**WHAT IS NEEDED**.
For this exercise, reproduce the entries below exactly, but only from the line containing "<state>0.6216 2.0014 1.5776" through the line containing "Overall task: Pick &", both included.

**Data excerpts**.
++++++++++++++++++++

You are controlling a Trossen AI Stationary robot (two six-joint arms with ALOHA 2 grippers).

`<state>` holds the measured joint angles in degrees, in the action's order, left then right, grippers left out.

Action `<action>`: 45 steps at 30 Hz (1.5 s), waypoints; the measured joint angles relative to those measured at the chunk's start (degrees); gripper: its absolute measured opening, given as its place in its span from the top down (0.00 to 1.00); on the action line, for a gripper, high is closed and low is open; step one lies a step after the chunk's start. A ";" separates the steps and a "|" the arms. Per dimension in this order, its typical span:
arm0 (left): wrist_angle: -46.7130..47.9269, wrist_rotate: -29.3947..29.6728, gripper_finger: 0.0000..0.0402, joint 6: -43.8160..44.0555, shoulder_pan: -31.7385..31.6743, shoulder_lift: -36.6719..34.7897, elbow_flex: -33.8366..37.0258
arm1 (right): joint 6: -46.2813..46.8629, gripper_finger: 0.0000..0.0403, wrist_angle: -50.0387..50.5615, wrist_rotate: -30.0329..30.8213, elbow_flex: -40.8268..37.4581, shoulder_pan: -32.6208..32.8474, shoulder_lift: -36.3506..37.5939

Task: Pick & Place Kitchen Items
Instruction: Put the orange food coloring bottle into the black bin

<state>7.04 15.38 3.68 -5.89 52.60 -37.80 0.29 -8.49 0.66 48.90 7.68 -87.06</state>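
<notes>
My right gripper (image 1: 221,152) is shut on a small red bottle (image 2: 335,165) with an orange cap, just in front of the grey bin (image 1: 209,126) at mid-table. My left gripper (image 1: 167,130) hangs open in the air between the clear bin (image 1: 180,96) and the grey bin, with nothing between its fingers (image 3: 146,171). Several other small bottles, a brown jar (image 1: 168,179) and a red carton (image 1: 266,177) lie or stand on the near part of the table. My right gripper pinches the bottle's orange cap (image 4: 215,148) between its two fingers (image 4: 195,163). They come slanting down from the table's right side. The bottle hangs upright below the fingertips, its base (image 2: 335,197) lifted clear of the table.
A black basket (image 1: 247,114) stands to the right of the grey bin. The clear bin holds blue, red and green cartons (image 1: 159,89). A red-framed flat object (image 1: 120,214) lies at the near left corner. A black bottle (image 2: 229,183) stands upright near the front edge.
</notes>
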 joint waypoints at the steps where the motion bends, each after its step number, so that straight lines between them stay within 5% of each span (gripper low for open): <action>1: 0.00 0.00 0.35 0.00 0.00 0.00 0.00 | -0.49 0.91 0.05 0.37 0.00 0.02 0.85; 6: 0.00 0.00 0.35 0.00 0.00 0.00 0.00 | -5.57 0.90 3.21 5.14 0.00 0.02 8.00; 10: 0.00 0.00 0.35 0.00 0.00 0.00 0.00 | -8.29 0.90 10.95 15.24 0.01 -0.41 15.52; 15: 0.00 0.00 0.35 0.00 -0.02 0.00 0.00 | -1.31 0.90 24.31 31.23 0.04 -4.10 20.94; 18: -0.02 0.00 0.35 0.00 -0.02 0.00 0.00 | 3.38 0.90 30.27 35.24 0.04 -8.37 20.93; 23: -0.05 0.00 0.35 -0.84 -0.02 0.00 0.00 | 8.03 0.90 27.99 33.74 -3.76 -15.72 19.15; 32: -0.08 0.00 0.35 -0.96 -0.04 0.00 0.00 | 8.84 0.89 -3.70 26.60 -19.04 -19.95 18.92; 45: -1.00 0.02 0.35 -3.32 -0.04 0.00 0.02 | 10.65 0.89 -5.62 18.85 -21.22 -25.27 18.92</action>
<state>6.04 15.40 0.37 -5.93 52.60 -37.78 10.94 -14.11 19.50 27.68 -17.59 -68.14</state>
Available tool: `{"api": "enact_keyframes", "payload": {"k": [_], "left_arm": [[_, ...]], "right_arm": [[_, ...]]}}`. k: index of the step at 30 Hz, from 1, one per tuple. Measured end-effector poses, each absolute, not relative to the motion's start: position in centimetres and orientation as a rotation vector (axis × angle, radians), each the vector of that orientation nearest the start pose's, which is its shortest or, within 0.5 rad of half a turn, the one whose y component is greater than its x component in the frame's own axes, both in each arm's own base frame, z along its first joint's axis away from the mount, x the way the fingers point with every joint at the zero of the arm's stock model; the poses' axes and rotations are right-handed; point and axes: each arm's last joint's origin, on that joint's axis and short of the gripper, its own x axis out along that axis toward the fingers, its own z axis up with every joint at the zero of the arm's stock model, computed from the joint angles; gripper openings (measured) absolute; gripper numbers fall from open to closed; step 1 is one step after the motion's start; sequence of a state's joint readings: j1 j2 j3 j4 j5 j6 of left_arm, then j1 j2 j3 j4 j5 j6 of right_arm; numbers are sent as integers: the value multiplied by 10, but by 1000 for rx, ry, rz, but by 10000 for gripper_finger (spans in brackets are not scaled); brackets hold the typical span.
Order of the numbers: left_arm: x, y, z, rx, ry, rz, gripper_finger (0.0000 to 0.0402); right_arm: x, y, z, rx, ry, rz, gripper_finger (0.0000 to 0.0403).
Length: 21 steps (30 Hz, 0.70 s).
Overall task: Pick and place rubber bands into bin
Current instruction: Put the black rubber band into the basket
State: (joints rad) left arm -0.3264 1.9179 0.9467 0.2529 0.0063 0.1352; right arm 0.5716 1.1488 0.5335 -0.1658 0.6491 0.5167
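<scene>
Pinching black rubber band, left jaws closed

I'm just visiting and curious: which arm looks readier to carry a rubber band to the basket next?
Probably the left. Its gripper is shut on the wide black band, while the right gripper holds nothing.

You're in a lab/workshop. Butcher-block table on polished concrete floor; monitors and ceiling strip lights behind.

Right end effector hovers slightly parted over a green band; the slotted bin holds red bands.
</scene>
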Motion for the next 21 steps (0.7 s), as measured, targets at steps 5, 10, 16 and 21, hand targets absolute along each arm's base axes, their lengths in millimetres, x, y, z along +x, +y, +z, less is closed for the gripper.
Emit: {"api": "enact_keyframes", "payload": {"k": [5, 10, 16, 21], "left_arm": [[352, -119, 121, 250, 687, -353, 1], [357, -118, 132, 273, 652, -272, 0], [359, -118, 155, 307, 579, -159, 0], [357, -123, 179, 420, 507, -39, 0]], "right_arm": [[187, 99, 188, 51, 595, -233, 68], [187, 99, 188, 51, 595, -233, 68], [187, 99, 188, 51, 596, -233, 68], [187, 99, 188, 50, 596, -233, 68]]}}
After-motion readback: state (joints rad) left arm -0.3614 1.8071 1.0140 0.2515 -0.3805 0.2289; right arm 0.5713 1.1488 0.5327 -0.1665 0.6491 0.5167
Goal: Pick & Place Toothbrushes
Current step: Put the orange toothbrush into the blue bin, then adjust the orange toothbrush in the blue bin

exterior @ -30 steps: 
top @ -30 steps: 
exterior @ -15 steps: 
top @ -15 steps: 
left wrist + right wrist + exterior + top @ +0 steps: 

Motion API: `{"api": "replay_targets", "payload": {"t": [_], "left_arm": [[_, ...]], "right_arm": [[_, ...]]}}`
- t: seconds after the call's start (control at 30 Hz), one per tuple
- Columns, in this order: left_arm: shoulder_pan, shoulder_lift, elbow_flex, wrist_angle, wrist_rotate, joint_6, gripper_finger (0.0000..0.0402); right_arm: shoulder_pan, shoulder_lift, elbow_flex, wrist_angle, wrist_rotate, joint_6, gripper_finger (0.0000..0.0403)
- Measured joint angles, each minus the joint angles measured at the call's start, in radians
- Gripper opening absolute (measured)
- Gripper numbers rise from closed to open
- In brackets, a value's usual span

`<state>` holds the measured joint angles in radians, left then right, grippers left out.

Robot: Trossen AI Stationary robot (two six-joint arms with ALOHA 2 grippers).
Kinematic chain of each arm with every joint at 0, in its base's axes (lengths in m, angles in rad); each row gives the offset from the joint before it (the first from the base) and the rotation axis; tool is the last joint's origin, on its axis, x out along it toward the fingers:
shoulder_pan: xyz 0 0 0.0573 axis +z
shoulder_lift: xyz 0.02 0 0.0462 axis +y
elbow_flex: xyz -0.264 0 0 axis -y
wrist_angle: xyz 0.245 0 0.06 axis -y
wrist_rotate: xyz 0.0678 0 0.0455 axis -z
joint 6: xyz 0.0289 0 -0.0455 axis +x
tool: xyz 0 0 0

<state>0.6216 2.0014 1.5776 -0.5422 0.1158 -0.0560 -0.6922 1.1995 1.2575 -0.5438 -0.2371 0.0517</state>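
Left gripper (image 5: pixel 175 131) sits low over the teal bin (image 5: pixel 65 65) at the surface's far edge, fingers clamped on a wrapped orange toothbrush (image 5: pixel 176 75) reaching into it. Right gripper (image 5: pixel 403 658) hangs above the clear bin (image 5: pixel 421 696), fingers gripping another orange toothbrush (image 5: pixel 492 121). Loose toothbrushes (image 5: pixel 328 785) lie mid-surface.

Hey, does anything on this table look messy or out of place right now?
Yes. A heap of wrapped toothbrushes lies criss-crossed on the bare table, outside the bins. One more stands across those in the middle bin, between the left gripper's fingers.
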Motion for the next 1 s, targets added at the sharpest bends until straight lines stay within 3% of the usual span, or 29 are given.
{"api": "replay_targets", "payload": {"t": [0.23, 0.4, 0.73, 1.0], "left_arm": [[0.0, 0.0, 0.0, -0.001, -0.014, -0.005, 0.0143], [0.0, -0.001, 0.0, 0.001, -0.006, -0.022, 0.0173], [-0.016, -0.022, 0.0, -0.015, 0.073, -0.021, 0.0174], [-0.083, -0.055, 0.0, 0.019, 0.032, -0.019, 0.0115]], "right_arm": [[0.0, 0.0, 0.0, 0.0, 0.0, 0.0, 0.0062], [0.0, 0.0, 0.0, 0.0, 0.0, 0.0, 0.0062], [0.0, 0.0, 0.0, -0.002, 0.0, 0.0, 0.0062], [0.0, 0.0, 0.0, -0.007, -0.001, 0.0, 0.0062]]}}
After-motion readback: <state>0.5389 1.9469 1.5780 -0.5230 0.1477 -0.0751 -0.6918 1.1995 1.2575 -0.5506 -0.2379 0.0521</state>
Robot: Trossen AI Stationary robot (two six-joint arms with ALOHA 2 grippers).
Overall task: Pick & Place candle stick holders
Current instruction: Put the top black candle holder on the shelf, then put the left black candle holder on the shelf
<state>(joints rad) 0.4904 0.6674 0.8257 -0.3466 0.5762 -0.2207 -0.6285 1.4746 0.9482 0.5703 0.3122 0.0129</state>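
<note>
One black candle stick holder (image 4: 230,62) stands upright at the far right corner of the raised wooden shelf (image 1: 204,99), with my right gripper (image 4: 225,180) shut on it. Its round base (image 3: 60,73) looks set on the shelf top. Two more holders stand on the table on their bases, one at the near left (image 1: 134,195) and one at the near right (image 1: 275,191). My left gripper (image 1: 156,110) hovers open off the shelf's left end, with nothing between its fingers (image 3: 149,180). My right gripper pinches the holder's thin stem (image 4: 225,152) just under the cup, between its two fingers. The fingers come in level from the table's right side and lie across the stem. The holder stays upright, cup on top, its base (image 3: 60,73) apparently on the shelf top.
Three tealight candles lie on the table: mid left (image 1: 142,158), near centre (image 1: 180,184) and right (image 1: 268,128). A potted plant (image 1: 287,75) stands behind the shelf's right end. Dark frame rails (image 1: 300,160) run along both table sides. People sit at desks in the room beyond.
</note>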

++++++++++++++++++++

**TASK ANSWER**.
<state>0.6216 2.0014 1.5776 -0.5422 0.1158 -0.0560 -0.6922 1.1995 1.2575 -0.5438 -0.2371 0.0517</state>
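Left gripper (image 5: pixel 175 131) sits low over the teal bin (image 5: pixel 65 65) at the surface's far edge, fingers clamped on a wrapped orange toothbrush (image 5: pixel 176 75) reaching into it. Right gripper (image 5: pixel 403 658) hangs above the clear bin (image 5: pixel 421 696), fingers gripping another orange toothbrush (image 5: pixel 492 121). Loose toothbrushes (image 5: pixel 328 785) lie mid-surface.

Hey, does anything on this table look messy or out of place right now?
Yes. A heap of wrapped toothbrushes lies criss-crossed on the bare table, outside the bins. One more stands across those in the middle bin, between the left gripper's fingers.
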Motion for the next 1 s, targets added at the sharpest bends until straight lines stay within 3% of the usual span, or 29 are given.
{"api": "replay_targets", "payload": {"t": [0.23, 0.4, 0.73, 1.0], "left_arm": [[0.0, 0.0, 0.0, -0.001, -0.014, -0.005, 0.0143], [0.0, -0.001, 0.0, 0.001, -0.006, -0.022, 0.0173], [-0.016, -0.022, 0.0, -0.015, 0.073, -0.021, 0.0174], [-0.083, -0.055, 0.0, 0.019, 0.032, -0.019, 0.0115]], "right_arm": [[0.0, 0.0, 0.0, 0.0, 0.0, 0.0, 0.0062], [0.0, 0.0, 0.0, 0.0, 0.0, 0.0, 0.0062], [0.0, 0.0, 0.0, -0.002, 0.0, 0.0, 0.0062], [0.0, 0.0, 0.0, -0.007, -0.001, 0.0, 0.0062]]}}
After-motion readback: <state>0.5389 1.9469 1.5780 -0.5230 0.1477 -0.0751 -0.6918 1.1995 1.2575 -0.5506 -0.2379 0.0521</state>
Robot: Trossen AI Stationary robot (two six-joint arms with ALOHA 2 grippers).
Overall task: Pick & Place candle stick holders

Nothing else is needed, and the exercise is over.